2020年,注定是不平凡的一年,估计多年以后都会让人记忆深刻,也或许会出现在未来的汗牛充栋的历史书中。

这一年,处于叛逆期的我目睹和经历了对中国乃至世界影响巨大的两件事。一个是好消息,2020年11 月中国832个国家级贫困县全部脱贫,这意味着我们国家告别了绝对贫困;另一个是坏消息,一场新冠疫情席卷全球,病毒在挑战着人类,以至现在还在很多国家蔓延。第一次,我觉得人在自然面前是脆弱的。

疫情期间在家上网课的我,最常接触到的是收废品的张姐、快递员和外卖小哥这三类人。他们也理所当然成为此书中重点探究的样本。这些来京务工的异乡人,一方面他们为超级城市服务着,另一方面他们生活中也面临着各自的难题。虽然家乡已经脱贫,但梦想和期待仍让他们毫不犹豫地奔赴一个庞大到让人眼花缭乱,复杂到让人胆怯,却又同时给他们希望的地方。是的,知识人不只是在书本上,更多的反而是为了改善生计做出不尽努力的点滴里。
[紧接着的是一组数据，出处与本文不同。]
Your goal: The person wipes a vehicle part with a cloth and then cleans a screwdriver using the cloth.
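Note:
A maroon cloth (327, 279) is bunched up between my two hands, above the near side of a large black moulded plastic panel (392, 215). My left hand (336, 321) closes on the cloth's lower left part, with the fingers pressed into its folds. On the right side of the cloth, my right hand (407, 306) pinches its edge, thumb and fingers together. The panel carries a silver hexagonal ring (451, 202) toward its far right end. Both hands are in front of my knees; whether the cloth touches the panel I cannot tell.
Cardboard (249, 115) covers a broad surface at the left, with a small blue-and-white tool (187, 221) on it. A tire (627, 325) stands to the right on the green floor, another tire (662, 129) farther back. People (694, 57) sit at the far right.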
所以,他们,也同样是我的老师。

在接触中,他们似乎并不回避“贫困”这个词。其实,相对的贫困在世界任何国家都会存在,这也是全世界都无法避免的现象。或许,就像这场疫情和我们生活中的病毒一样,相对贫困会与我们人类同存,直至某一遥远的节点。只不过,我们可以将那些负面因子的冲击,减少到最小。

高中这两年,我的思考和经历好像并没有把我变成一个脱胎换骨的新人,而是更像自己本该成为的样子。希望在未来不知什么时候,当再次翻开这部书时,仍能治愈那时的我,也能为每个翻开此书的人们带去一种经过轻松的闲聊及看到他人生活后被抚平的平静。

“被人揭下面具是一种失败,自己揭下面具却是一种胜利——”这是维克多•雨果说的。很好,很好。